Dataset summarizer
Overview
The dataset summarizer is an analytic module accessible via the Plugin Manager. It is intended to give analysts a quick understanding of large unfamiliar semi-structured datasets.
It generates a JSON object that describes all the different fields in semi-structured data - their types, example values, statistics, etc.
It can be run on JSON/CSV/XML files stored in HDFS directories, ingested "infinit.e" documents, and the output of other custom jobs (records: coming soon!)
Running the dataset summarizer
Configuration
Navigate to the plugin manager
Select the "SourceAnalyzerTemplate":
From the same dropdown, now change the selection to "Copy Current Plugin" - this will create a copy from the template:
Set the Title and Description and press "Submit" (you can just see the button in the far right in that screenshot)
Now select the data to run over:
The Input Collection can be one of the following:
- Distributed Filesystem - to read from HDFS
- Document Metadata Collection - to read from already ingested "Infinit.e" documents
- The output from any custom job
For files, the same syntax as the File extractor is used. For Documents, either a MongoDB-style or an Infinit.e query can be used. For custom results, a MongoDB-style query can be used. These topics are covered in more detail here.
Setting the communities has two effects:
- For documents, it restricts the input data to documents from those communities
- For all input types, it sets the access permissions on the output
Finally, set the configuration in the "User arguments" text area:
The configuration JSON is specified below.
Execution
The "Save and Debug" button shown above is useful for sanity-testing the output before big runs. Note that it overwrites any existing results, so use with caution.

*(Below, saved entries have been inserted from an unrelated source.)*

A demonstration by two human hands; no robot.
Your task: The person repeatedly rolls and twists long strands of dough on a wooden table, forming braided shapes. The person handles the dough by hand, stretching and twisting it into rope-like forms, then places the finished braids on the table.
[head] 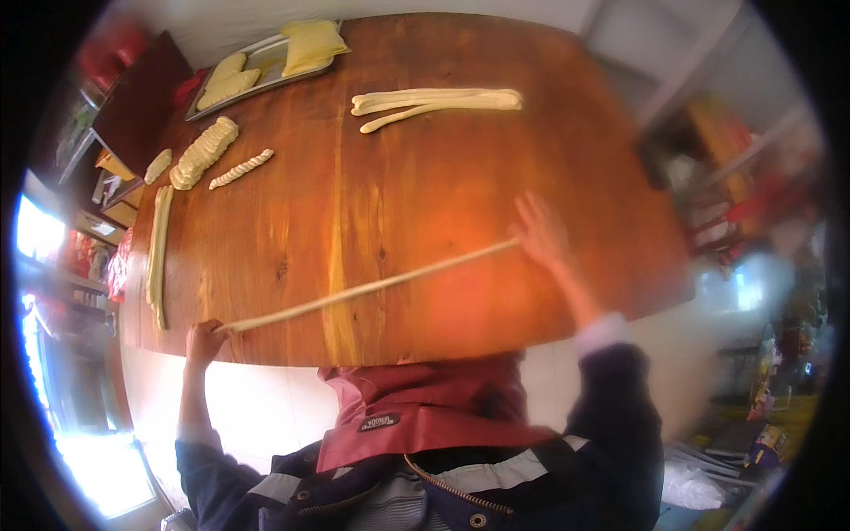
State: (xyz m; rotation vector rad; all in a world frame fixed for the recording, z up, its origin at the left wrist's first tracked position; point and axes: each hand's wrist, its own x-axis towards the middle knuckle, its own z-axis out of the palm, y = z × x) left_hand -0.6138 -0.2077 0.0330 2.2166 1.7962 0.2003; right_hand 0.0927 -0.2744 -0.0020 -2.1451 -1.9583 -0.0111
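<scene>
A long, thin dough rope (pixel 375 286) stretches slantwise over the wooden table (pixel 425 199), rising from near the front left edge toward the right. Its left end disappears into my left hand (pixel 206 342), whose fingers are closed around it at the table's edge. At the other end, my right hand (pixel 543 232) lies over the rope's tip with fingers stretched out. The palm and thumb side hide that tip. Farther back are several folded dough strands (pixel 438 103), apart from both hands.
On the left lie long dough strands (pixel 159 255), a row of dough pieces (pixel 204 152), a twisted dough stick (pixel 241 169) and a small dough piece (pixel 158 166). A metal tray (pixel 265 86) at the back left holds dough slabs (pixel 229 81) and a yellow-wrapped block (pixel 312 46).
</scene>
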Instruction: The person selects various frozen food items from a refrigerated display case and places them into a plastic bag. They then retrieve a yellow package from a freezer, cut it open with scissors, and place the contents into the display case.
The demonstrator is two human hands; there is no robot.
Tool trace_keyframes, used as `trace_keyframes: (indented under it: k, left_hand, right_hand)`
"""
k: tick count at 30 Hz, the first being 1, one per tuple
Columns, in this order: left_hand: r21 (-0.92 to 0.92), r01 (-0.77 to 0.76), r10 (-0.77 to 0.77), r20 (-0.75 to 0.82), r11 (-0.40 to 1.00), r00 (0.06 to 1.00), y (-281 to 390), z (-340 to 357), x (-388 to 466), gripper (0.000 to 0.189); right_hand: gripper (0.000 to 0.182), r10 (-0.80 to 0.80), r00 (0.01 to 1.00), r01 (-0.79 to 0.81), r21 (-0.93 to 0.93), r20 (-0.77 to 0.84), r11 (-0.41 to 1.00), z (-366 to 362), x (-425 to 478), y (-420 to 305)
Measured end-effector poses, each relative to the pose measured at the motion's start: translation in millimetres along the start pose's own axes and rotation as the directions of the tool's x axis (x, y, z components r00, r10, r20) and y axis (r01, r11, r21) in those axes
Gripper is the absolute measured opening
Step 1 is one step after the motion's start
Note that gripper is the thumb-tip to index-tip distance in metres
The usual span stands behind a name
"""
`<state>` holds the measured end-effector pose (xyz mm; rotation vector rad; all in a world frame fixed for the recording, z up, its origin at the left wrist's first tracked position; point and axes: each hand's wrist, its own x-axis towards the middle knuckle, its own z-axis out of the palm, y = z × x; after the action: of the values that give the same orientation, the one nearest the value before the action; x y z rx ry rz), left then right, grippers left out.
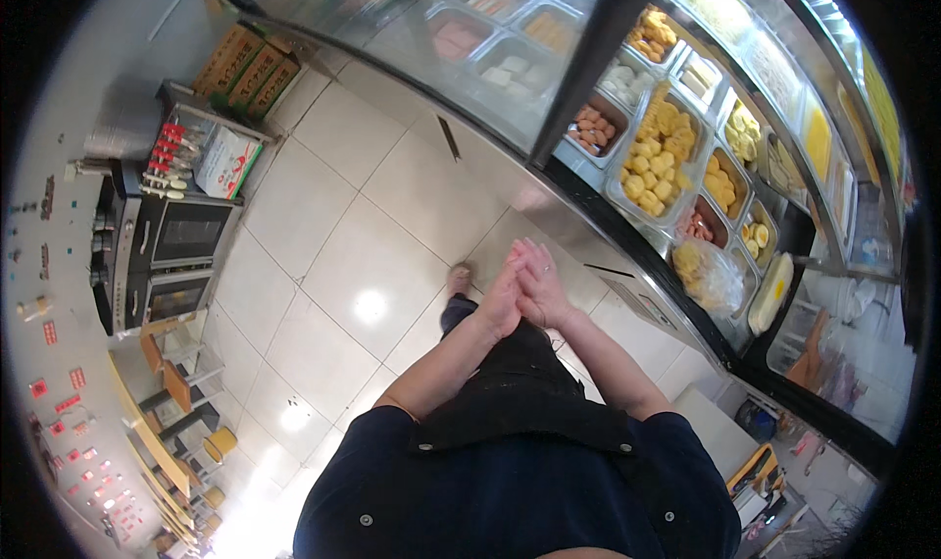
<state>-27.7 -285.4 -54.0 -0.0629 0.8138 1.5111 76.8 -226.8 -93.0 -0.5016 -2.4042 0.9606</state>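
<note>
My left hand (502, 301) and my right hand (545, 287) meet in front of my dark apron (514, 412), palms touching and fingers stretched forward. A ring sits on a right-hand finger. I see no object in either hand; the palms are hidden against each other. To the right, apart from my hands, stands a glass-fronted food display case (632, 257). Inside it a large clear tray (658, 154) holds yellow food pieces. Nearby are a bag of food (707, 276), a metal pan of halved boiled eggs (755, 237) and a wrapped long pale item (770, 294).
White floor tiles (353, 243) extend to the left. Black oven doors (192, 229) line the left wall, with red-handled utensils (173, 151) above. Cardboard boxes (246, 70) are stacked beyond. Stools (220, 443) stand at lower left, and an orange-edged tray (753, 471) at lower right.
</note>
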Motion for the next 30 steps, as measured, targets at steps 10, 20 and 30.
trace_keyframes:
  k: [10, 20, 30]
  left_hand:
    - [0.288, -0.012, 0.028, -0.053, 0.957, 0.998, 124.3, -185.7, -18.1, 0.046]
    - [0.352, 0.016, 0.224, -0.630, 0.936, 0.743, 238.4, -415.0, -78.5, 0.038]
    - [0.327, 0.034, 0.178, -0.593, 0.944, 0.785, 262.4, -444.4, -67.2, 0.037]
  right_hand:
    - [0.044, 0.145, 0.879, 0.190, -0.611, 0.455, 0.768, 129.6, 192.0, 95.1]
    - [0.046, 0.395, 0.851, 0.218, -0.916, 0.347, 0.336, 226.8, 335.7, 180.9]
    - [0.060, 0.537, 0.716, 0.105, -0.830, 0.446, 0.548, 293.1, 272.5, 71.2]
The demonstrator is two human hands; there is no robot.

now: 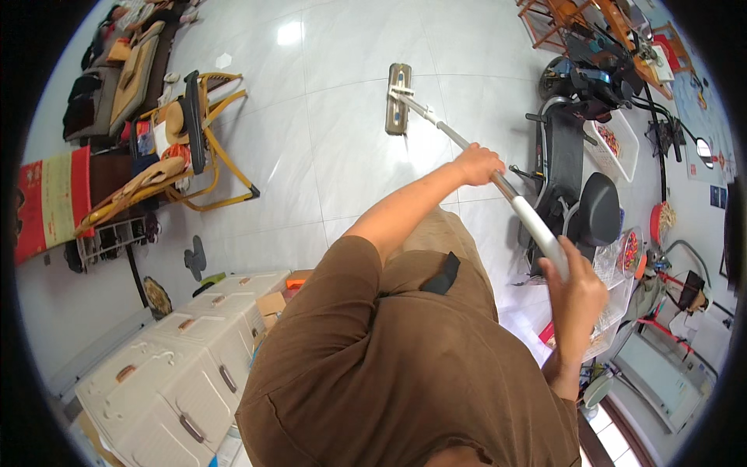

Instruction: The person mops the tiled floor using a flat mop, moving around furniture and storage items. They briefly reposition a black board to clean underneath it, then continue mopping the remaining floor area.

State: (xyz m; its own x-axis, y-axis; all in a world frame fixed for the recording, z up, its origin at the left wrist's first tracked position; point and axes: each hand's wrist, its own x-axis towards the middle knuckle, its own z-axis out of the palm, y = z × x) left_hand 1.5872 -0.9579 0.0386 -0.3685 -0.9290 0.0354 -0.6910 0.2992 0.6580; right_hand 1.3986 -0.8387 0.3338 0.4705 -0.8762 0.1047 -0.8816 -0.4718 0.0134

To run on the full dataset specified, either press the "Quickrun" button (not recommended for larger datasets - it just polls the API until done), or change frequency from "Don't Run" to "Once Only" and then "submit"
The output can be viewed in a separate tab from the "Show results" button:
The output format is described below.
Configuring the dataset summarizer
JSON format: to be copied into the "User argument" text area of the plugin manager.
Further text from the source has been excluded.